Exercise details → Among the records below, find the line that has "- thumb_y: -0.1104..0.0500"; from there, give the lines again exactly, and stop after the line that has "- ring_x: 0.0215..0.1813".

Materials provided →
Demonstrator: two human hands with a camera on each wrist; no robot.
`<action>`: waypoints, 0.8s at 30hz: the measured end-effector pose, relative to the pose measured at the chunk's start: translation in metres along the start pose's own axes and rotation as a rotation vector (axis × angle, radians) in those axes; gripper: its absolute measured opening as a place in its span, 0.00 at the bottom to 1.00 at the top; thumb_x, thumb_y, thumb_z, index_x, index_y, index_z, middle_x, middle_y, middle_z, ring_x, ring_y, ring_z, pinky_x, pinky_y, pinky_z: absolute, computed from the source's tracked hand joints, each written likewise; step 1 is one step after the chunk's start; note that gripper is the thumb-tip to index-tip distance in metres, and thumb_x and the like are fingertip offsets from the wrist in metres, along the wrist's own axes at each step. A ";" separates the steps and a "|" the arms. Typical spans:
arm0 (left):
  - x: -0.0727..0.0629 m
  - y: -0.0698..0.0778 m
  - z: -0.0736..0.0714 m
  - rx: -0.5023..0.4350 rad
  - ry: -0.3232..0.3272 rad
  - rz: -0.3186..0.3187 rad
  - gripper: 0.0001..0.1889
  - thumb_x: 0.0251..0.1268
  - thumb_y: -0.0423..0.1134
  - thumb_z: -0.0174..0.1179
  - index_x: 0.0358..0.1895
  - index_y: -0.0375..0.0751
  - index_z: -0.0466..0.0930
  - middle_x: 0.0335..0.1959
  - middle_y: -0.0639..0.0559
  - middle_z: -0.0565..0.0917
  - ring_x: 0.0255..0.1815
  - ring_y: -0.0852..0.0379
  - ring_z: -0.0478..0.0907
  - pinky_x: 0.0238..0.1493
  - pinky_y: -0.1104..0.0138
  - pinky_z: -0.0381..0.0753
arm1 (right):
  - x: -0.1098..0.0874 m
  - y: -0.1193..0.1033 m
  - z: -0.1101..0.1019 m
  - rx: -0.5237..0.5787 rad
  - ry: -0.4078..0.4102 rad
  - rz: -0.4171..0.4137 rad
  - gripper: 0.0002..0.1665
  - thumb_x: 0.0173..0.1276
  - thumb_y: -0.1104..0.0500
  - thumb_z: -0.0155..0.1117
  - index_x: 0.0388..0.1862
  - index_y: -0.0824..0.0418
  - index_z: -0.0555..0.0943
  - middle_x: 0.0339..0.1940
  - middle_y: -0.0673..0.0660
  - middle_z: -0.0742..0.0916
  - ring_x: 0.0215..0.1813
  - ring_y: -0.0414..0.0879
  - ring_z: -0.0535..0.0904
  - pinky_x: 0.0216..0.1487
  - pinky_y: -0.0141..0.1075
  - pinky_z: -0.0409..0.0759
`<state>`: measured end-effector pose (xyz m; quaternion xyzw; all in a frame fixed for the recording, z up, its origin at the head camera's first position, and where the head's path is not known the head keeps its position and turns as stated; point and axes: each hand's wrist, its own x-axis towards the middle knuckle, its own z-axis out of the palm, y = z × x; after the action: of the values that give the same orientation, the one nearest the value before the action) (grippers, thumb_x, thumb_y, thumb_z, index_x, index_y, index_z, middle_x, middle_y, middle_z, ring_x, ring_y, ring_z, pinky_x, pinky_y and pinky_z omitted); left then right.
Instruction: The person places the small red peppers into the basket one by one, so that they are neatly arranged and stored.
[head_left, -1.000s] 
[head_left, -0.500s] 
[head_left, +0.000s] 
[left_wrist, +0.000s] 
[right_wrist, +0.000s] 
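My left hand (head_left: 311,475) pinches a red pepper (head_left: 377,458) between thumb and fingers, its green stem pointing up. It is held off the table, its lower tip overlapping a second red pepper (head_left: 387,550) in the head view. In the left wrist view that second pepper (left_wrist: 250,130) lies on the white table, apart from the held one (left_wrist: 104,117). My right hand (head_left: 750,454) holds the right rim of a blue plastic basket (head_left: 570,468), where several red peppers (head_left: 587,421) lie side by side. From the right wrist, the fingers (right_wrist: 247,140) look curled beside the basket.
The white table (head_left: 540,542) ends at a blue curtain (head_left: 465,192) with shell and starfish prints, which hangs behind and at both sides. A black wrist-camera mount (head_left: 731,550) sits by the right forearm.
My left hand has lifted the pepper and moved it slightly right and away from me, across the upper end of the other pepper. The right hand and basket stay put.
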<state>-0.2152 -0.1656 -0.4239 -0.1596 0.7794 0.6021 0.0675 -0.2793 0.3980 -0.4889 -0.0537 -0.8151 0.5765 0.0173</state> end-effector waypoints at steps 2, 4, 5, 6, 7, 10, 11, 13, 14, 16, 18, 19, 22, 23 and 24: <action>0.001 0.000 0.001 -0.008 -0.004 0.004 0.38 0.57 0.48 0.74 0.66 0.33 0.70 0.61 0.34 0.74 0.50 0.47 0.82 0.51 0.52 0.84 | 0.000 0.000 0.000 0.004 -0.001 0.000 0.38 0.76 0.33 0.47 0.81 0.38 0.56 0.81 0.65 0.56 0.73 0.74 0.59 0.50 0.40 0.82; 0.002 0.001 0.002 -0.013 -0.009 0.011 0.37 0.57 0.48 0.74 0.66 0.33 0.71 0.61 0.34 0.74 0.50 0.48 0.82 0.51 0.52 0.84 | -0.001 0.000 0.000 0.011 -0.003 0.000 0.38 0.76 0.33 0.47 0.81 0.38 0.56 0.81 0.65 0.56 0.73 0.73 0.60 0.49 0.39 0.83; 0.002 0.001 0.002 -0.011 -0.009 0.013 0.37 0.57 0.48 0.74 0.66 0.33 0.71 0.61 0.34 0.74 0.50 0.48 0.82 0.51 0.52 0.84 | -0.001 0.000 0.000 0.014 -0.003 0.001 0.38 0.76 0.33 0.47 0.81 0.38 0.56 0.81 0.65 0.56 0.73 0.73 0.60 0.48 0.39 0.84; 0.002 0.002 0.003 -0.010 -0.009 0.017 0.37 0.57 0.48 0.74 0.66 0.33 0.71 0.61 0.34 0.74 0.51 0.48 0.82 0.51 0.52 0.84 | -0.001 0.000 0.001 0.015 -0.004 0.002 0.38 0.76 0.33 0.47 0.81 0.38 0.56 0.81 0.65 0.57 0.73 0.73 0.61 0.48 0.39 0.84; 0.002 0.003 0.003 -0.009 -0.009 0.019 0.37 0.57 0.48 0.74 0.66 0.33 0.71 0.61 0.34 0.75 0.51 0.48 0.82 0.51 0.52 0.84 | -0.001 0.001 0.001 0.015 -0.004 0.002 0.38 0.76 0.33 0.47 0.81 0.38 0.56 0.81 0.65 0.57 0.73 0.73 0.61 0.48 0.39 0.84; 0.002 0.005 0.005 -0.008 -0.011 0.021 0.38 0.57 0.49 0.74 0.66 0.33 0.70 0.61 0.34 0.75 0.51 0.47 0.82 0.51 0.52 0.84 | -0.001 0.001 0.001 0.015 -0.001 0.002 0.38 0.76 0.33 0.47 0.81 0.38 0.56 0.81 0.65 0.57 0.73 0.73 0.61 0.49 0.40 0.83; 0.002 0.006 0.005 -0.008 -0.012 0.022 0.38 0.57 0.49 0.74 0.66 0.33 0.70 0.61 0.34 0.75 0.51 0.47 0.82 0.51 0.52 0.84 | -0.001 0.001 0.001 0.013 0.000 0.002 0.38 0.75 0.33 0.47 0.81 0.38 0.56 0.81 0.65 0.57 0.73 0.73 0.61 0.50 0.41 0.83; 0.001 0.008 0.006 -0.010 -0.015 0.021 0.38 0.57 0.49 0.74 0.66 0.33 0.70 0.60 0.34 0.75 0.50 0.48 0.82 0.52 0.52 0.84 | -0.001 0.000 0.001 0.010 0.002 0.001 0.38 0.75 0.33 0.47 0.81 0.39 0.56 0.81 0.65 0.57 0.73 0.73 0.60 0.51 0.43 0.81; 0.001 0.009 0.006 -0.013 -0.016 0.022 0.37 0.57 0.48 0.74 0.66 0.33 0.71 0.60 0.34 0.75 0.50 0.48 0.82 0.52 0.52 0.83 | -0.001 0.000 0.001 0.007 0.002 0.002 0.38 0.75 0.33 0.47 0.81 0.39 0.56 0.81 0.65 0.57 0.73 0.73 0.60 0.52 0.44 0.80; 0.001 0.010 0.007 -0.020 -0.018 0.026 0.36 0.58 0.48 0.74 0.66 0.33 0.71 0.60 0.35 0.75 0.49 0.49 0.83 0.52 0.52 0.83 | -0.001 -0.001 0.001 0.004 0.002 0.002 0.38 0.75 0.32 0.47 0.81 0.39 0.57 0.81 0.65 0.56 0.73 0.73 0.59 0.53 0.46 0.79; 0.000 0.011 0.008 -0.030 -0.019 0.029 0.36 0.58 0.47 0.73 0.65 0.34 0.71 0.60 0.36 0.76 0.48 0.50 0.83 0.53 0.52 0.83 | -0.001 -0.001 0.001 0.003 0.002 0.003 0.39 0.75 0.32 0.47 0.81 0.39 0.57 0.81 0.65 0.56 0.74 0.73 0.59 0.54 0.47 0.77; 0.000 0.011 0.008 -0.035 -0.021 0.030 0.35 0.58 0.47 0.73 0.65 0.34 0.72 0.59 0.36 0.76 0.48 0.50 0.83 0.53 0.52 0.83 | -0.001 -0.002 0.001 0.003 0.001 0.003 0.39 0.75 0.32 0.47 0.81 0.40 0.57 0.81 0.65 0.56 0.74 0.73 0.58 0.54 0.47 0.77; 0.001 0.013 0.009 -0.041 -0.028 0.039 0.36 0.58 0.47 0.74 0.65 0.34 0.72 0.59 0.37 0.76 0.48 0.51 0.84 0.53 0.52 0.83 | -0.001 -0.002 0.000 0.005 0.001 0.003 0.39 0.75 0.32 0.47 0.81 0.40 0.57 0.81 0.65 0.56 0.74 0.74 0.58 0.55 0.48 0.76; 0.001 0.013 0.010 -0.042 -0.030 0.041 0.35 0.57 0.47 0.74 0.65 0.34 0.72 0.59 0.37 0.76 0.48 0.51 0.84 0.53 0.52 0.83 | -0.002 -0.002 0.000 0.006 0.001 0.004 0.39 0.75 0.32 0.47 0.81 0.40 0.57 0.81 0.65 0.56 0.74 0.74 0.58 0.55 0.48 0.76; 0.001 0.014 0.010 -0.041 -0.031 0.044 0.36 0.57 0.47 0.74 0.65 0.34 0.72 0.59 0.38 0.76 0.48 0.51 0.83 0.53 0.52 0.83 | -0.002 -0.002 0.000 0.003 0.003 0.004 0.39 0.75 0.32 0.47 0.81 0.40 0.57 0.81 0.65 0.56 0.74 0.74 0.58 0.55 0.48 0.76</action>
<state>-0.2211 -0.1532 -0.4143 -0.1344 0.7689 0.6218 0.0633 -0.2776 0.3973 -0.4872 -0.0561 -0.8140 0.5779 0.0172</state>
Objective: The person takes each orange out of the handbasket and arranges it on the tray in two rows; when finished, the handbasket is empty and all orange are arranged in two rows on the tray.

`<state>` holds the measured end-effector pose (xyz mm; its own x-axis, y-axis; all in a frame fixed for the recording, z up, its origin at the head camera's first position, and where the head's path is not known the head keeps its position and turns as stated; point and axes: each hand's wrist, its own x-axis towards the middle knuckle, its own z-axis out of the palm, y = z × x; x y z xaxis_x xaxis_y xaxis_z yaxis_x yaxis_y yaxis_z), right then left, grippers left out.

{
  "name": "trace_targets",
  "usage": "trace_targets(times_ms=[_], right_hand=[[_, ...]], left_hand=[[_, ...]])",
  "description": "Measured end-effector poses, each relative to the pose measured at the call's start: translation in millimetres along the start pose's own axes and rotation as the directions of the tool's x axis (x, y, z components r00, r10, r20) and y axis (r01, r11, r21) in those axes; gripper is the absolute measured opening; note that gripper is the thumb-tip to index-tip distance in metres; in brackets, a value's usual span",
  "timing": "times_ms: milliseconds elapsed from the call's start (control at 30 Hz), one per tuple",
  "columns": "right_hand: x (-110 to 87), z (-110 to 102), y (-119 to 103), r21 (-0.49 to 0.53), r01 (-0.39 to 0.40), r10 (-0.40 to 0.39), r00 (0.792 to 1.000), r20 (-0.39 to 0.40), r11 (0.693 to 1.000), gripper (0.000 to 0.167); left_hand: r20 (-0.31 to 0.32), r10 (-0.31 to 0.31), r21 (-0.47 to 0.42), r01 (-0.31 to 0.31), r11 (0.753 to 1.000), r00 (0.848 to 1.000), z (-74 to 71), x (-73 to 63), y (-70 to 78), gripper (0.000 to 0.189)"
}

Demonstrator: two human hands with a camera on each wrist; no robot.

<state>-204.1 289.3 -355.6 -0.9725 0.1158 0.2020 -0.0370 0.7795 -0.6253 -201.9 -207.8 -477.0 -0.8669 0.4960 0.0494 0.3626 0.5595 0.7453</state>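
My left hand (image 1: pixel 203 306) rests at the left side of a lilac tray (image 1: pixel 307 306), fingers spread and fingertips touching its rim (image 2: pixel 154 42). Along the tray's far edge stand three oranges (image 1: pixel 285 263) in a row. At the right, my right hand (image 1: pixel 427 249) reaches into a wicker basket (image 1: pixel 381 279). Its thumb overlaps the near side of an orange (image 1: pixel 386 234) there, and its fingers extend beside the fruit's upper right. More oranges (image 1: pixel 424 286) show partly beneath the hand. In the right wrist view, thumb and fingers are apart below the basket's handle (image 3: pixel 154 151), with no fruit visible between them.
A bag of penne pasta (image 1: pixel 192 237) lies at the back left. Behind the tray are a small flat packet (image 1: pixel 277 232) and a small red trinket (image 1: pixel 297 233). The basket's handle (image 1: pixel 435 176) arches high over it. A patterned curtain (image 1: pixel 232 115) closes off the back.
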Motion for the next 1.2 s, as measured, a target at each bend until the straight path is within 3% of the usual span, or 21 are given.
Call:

Solved problem →
  - thumb_y: -0.1104..0.0500
  - thumb_z: -0.0155..0.1117
  - index_x: 0.0388..0.1862
  - index_y: -0.0824..0.0418
  - index_z: -0.0555..0.0943
  - middle_x: 0.0339..0.1940
  - middle_y: -0.0673..0.0660
  - middle_z: -0.0742..0.0916
  - ring_x: 0.0215..0.1813

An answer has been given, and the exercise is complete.